Locate the line that contains "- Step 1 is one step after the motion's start" in the entries below, then repeat it and every following line through the line that contains "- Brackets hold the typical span", exactly, and no others.

[[ Material provided open ]]

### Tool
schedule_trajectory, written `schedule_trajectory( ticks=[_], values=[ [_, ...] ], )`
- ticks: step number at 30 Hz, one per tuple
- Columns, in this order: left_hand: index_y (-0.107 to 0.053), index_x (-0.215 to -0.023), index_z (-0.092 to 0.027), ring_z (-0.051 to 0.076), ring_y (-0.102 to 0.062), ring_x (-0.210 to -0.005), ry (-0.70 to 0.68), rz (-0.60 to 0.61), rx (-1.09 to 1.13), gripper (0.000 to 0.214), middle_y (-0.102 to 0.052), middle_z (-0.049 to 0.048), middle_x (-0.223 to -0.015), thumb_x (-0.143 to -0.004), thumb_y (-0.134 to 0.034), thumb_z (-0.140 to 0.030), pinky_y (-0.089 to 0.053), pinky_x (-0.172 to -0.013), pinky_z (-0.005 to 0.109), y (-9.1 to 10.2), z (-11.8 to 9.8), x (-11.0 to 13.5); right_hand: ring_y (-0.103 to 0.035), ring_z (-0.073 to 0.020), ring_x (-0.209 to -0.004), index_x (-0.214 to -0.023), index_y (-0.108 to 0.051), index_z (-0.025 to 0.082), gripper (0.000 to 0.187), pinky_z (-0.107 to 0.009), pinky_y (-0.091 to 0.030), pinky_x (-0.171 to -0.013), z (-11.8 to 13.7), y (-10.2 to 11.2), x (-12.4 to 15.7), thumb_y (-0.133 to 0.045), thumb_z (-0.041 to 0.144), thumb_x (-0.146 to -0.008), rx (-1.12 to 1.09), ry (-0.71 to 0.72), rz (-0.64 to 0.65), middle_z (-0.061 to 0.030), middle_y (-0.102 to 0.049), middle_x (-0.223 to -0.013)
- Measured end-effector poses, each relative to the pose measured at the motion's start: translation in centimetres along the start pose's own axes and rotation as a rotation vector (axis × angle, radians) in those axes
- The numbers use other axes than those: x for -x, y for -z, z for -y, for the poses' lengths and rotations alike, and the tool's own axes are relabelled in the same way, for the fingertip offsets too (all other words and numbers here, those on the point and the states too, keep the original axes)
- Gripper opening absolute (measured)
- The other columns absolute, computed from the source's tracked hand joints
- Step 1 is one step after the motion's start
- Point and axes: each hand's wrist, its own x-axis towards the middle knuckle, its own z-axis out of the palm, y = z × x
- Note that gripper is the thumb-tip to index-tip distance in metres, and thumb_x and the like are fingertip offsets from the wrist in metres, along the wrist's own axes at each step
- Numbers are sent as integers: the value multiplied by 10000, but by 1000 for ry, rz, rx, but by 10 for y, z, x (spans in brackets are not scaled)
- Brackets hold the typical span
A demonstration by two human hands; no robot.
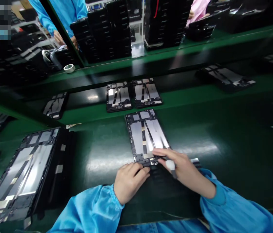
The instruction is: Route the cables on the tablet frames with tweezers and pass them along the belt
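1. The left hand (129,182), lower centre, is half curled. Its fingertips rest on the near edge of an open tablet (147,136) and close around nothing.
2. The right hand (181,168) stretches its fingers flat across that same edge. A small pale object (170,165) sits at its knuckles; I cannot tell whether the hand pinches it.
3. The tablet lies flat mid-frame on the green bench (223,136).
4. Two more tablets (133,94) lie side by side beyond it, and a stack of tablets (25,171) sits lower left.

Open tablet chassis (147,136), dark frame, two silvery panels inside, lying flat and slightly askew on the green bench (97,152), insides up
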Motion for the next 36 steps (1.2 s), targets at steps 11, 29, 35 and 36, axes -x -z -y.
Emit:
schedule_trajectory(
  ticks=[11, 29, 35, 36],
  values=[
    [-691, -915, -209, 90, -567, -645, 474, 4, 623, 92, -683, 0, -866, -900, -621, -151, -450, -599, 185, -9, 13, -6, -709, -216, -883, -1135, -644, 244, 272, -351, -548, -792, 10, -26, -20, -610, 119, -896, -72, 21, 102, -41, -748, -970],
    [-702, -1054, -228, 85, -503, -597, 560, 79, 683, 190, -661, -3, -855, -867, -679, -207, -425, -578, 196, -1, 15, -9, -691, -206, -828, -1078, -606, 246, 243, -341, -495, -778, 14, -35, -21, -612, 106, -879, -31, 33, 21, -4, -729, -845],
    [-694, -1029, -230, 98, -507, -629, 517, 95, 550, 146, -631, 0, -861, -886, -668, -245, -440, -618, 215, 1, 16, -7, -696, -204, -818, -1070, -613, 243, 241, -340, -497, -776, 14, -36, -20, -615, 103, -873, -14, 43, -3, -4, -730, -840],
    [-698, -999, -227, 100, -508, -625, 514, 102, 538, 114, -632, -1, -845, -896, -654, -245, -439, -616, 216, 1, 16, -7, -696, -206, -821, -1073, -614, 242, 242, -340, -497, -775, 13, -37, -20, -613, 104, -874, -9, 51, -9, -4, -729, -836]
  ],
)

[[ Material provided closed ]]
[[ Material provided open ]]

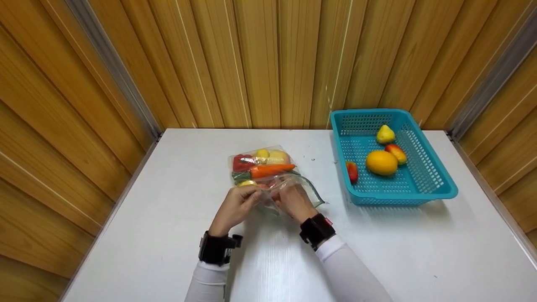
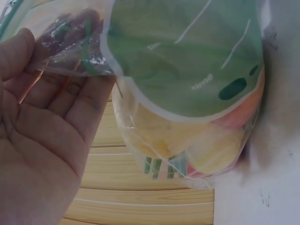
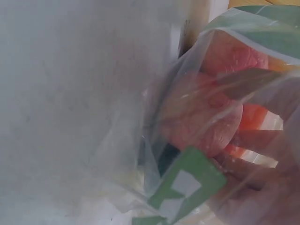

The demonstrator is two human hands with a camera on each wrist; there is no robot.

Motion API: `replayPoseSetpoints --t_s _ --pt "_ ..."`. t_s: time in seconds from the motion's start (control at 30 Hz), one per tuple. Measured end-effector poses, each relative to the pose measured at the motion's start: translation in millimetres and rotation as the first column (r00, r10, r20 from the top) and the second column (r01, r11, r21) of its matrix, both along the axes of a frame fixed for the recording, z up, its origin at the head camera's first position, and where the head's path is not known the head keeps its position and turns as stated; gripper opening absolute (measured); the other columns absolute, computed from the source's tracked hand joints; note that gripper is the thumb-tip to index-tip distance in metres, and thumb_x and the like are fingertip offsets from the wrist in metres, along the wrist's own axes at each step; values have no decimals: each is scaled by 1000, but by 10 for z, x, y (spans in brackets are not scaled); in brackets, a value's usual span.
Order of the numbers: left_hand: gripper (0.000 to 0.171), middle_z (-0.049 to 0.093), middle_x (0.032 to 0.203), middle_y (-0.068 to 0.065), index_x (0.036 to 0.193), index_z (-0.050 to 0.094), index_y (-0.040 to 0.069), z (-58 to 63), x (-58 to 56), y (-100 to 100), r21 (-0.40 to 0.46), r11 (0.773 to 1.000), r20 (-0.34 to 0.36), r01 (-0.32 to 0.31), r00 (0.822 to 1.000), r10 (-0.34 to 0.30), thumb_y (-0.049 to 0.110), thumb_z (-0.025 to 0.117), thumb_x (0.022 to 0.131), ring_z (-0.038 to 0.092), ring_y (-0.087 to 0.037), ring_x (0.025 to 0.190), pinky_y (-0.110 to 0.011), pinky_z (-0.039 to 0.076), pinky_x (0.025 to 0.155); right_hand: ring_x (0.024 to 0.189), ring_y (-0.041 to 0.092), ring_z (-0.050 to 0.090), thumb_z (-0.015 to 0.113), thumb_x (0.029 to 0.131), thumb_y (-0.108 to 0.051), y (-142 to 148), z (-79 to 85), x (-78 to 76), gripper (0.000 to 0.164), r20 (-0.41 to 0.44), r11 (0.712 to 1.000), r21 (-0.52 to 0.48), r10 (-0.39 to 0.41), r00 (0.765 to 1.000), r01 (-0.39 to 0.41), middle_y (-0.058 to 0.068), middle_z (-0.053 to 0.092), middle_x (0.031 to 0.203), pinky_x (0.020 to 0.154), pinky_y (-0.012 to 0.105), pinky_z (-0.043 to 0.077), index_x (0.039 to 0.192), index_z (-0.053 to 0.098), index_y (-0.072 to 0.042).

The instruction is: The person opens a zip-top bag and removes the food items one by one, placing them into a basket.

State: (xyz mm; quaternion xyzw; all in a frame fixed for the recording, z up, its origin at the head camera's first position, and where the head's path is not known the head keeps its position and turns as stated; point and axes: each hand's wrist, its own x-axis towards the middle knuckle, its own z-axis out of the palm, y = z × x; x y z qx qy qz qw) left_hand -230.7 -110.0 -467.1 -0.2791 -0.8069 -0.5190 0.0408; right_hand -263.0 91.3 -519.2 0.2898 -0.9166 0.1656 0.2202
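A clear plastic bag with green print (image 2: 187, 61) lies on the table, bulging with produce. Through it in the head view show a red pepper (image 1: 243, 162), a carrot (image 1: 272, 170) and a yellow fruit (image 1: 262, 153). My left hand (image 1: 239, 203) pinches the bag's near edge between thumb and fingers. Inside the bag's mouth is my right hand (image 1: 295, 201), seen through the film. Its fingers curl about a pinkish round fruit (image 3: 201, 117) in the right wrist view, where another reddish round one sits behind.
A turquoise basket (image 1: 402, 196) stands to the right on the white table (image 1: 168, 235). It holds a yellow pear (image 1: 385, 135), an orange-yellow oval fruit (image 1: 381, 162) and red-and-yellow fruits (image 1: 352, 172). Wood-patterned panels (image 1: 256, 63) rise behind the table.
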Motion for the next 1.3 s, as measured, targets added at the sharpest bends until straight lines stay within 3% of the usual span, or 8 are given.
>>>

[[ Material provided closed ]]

▶ _Written solution_:
- Step 1 is one step after the motion's start
- Point and axes: each hand's wrist, its own x-axis towards the middle knuckle, its own z-axis out of the palm, y = z × x
- Note that gripper is the thumb-tip to index-tip distance in metres, and thumb_x and the like are fingertip offsets from the wrist in metres, along the wrist's own axes at each step
- Numbers are sent as integers: the value multiplied by 10000, but by 1000 for ry, rz, rx, but by 10 for y, z, x (spans in brackets are not scaled)
- Brackets hold the typical span

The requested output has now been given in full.